On exit, the interaction between Polish exit tax and the destination country's rules creates double taxation risk. The double tax treaty between Poland and the Netherlands allocates taxing rights over capital gains on shares in property-rich companies to Poland in certain cases. This means a Dutch investor selling a Polish real estate holding company after having moved residency may face both Polish exit tax and Dutch participation exemption complications. The treaty does not fully eliminate this overlap.
We secured a reversal of an exit tax assessment exceeding PLN 4.5 million for a German-owned manufacturing group in Lower Silesia (autumn 2024). The assessment had been raised on the basis that a restructuring transferred taxing rights over machinery and equipment to a German permanent establishment. We demonstrated that the Polish entity retained full economic ownership throughout, and the assessment was withdrawn at the administrative appeal stage.

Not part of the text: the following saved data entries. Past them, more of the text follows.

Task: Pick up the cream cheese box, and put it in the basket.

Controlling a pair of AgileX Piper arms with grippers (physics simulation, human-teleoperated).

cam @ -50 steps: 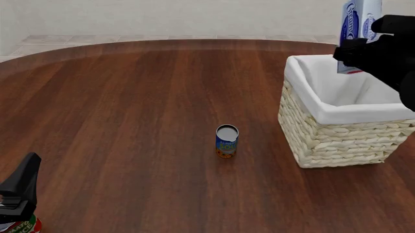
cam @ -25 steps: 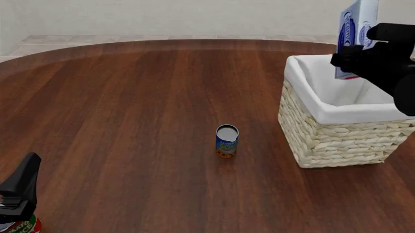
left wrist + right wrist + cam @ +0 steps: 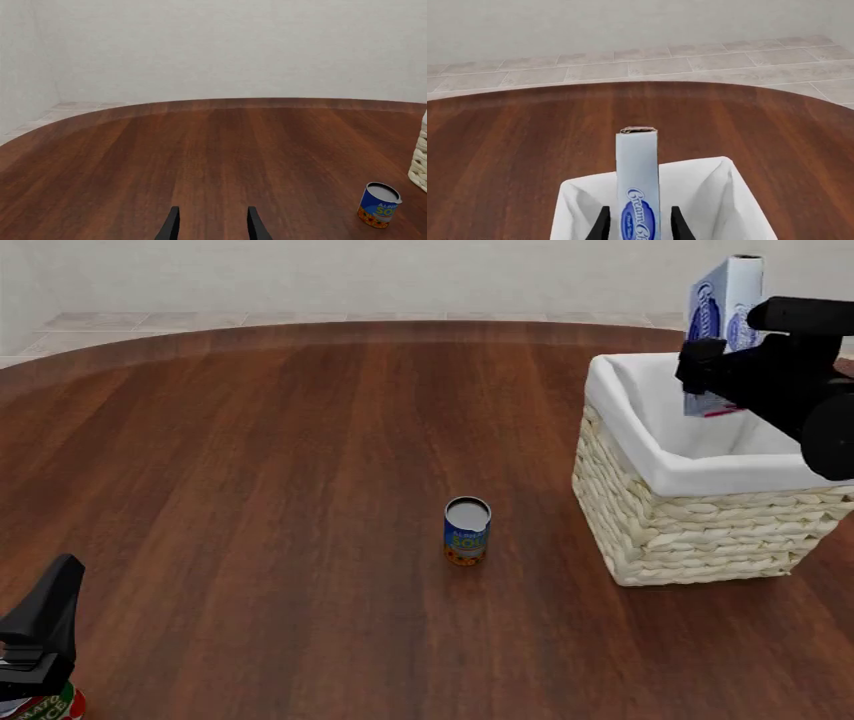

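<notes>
The left gripper [image 3: 40, 625] sits parked at the near table edge, fingers apart on nothing, clear of the work. Farther out, a small can [image 3: 467, 530] stands alone. Beyond it, the right gripper [image 3: 714, 365] clamps the cream cheese box [image 3: 718, 325] upright above the basket [image 3: 694, 510], its red end pointing down, apparently for a clean drop inside.

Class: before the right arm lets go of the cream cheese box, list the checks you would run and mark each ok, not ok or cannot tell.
1. Right end effector shut on cream cheese box: ok.
2. Box above the basket opening: ok, per the right wrist view.
3. Box already low inside the lining: not ok; it stands upright, mostly above the rim.
4. Basket interior free: cannot tell, floor partly hidden.
5. Can apart from basket: ok.
6. Left end effector open, away from basket: ok.
</notes>
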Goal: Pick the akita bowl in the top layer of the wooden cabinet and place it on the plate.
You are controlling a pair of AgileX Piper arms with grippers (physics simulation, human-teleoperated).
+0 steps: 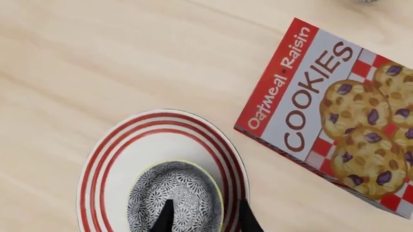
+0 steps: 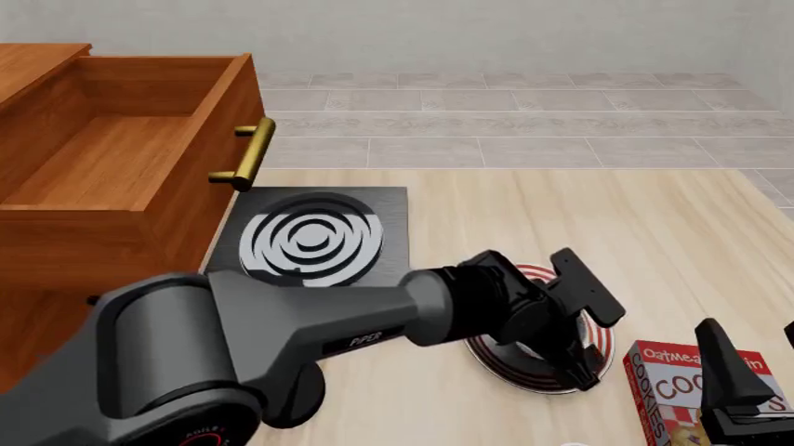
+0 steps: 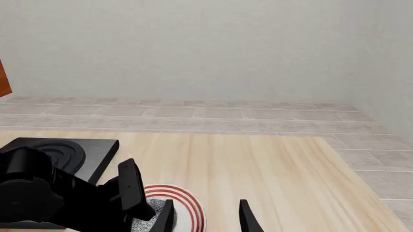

KSeF Poland implementation adds a further compliance dimension. From 2026, all VAT-registered entities must issue structured invoices through the Krajowy System e-Faktur (National e-Invoice System, KSeF). An entity planning to transfer residency in 2026 or 2027 must ensure that its KSeF onboarding is completed before departure – because the obligation to issue KSeF invoices continues until the date of formal deregistration from Polish VAT. For the KSeF timeline and its interaction with corporate restructurings, see our analysis of KSeF deadlines and timelines.
IP Box regime holders face a specific risk. A company that has been applying the 5% preferential rate on qualifying IP income and then transfers the IP asset abroad will face exit tax on the full appreciated value of that asset – including the value built up during the IP Box period. The preferential rate during the IP Box period does not reduce the exit tax base. This asymmetry surprises many technology companies.

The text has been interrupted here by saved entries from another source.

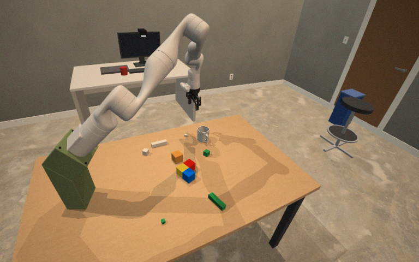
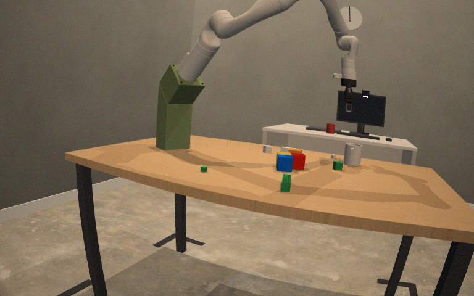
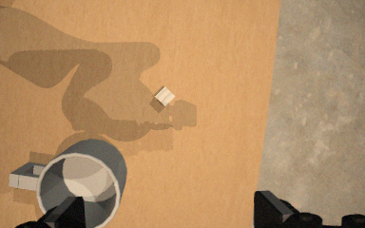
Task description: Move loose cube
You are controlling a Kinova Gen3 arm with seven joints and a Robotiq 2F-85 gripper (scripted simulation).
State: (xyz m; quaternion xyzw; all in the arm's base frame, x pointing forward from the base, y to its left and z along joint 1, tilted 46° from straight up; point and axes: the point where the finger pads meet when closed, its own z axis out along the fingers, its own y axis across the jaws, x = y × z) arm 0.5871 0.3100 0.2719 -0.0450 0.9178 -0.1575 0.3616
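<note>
The orange cube [image 1: 177,156] [image 2: 295,150] stands loose, apart from the three others and behind them in the exterior view. The yellow cube [image 1: 182,169] [image 2: 283,153] touches the red cube [image 1: 189,165] [image 2: 299,161] and the blue cube [image 1: 189,175] [image 2: 284,163]. These three form an L, with the open corner between red and blue, opposite yellow. My gripper [image 1: 193,105] [image 2: 349,107] [image 3: 169,213] is open and empty, high above the table's far part near the mug, well away from the cubes. No task cube shows in the wrist view.
A grey mug [image 1: 203,134] [image 2: 352,154] [image 3: 78,190] stands below the gripper. A small white cube [image 1: 185,135] [image 3: 164,96] is beside it. A green cube [image 1: 206,153] [image 2: 337,165], a green bar [image 1: 217,201] [image 2: 286,183], a white bar [image 1: 159,143] and a white block [image 1: 145,151] also lie on the table.
</note>
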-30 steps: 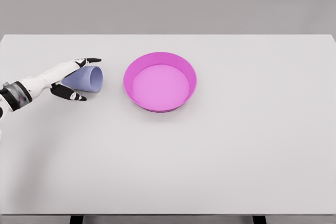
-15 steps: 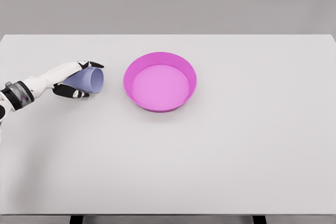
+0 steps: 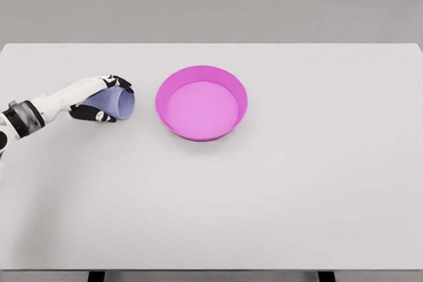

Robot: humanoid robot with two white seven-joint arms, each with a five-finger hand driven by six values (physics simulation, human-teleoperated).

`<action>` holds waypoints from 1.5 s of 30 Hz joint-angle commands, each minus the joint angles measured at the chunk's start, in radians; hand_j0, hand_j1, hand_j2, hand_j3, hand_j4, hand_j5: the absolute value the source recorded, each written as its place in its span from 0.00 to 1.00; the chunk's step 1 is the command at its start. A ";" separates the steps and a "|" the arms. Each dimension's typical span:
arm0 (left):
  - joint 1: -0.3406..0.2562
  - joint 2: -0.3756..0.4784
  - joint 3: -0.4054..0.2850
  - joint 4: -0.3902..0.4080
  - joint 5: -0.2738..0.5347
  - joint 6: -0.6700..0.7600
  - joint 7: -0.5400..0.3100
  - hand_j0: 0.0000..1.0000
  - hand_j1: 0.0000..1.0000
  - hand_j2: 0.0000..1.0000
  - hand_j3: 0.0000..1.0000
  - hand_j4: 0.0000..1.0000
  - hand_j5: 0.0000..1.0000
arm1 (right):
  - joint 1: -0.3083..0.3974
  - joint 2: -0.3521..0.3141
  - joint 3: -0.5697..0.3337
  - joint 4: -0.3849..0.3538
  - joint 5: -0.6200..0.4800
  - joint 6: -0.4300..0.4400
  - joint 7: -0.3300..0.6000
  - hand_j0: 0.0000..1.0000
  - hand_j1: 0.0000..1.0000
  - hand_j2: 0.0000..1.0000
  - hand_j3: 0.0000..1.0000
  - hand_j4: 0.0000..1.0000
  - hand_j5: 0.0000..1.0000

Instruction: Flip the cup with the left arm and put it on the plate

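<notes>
Gripping the lavender cup [image 3: 117, 104] on its side, mouth toward the magenta plate [image 3: 201, 102] just to its right, the left hand [image 3: 94, 98] has fingers curled round it on the white table [image 3: 277, 189].

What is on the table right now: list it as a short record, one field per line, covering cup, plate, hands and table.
cup: lavender cup, lying on its side, open end toward the plate
plate: magenta plate, deep-rimmed, nothing in it, to the right of the cup and apart from it
left hand: left hand, fingers curled around the cup
right hand: not in view
table: white table
task state: cup not yet upright, not yet on the plate
</notes>
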 commanded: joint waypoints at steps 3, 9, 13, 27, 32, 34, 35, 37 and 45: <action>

What does the self-assessment checklist look like before a transfer?
Before any cross-border restructuring, the following checklist should be completed at least six months before the intended transfer date. Six months is the minimum. Twelve months is preferable for complex group structures, because valuation, substance review, and instalment elections all require advance preparation.

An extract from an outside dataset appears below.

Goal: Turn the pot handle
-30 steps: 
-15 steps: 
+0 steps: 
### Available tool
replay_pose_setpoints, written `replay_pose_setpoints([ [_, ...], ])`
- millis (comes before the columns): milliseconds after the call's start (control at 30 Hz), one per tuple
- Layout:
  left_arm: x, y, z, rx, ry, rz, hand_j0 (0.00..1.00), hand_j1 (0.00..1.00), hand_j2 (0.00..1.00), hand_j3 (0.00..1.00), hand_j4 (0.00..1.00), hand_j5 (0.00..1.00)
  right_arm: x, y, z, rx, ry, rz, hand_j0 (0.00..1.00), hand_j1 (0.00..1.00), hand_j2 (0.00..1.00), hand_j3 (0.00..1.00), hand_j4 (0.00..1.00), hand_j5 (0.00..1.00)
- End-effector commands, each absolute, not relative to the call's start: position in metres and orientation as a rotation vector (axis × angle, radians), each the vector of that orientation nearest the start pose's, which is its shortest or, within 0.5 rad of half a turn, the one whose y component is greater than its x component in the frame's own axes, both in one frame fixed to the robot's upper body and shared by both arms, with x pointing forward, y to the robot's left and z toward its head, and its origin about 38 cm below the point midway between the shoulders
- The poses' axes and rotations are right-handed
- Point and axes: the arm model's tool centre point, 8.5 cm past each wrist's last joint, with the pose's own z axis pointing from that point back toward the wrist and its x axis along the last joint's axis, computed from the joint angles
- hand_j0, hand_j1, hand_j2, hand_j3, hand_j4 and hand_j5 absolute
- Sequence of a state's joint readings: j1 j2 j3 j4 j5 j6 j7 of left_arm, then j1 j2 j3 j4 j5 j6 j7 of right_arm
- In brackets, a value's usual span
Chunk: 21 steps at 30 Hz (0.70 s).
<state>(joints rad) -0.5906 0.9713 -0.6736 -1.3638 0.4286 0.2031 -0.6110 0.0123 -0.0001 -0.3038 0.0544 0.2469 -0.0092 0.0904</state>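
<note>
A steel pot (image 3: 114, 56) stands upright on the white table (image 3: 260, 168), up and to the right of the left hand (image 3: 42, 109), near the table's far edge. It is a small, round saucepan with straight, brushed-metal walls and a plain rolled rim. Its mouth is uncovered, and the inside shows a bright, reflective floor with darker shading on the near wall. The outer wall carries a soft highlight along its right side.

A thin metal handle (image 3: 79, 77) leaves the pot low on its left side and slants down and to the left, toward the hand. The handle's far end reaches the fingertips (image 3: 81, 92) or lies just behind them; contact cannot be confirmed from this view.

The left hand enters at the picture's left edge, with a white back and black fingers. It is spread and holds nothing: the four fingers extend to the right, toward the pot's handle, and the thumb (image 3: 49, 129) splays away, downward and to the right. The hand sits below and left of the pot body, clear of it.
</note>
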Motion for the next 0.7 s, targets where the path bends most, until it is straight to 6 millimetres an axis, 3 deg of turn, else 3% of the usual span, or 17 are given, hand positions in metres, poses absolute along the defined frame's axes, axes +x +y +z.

- Identify all assets that would be covered by exit tax – including IP, shares, receivables, and long-term contracts
- Determine the market value of each asset class and obtain independent valuation support
- Confirm whether the five-year residency test applies to any individual shareholders
- Assess whether the destination jurisdiction is EU/EEA (instalment option available) or third-country (full payment due)
- File the instalment election within seven days of the triggering event if applicable
The decision matrix works as follows. For an intra-EU transfer of a company with assets valued above PLN 10 million, the instalment option should be the default election. For an individual transferring investment assets below PLN 4 million to an EU state, the 3% rate with instalment payment is optimal. For a transfer to a non-EU jurisdiction – the UAE, Switzerland, or the United Kingdom – full payment is required within the standard corporate or personal income tax filing deadline, with no instalment relief.
Three business scenarios illustrate the range. A Mazowieckie-based manufacturing company transferring its registered office to Germany should value all fixed assets and IP at least 12 months before departure and elect instalments on filing. A Warsaw IT company moving its holding structure to Estonia should assess whether the IP rights qualify for a partial business transfer carve-out. A foreign investor winding down a Polish branch (rather than a subsidiary) should confirm whether any assets were attributed to the branch and whether their transfer to the head office constitutes an exit event.
Transfer pricing documentation must be updated to reflect the exit valuation. The Polish tax law requires that this documentation be submitted with the annual return for the year in which the exit event occurs. Late submission carries a penalty of up to PLN 720 per day. The documentation must cover the method used, the comparables selected, and the outcome of the arm's length test.
One final point on family foundations: a Polish family foundation that transfers assets to a foreign beneficiary or converts into a foreign structure is not exempt from exit tax. The foundation is treated as a separate taxpayer. Its exit triggers a charge at the foundation level. Any subsequent distribution to beneficiaries may then attract personal income tax in the destination jurisdiction. Double taxation relief at the beneficiary level depends entirely on the treaty between Poland and the destination country – and many treaties do not cover foundation distributions explicitly.
Specific situations require tailored analysis. A restructuring that looks straightforward on paper may involve several triggering events, each assessed separately. Failure to identify all of them forfeits the instalment option and exposes the taxpayer to interest at 8% per annum on late-assessed tax.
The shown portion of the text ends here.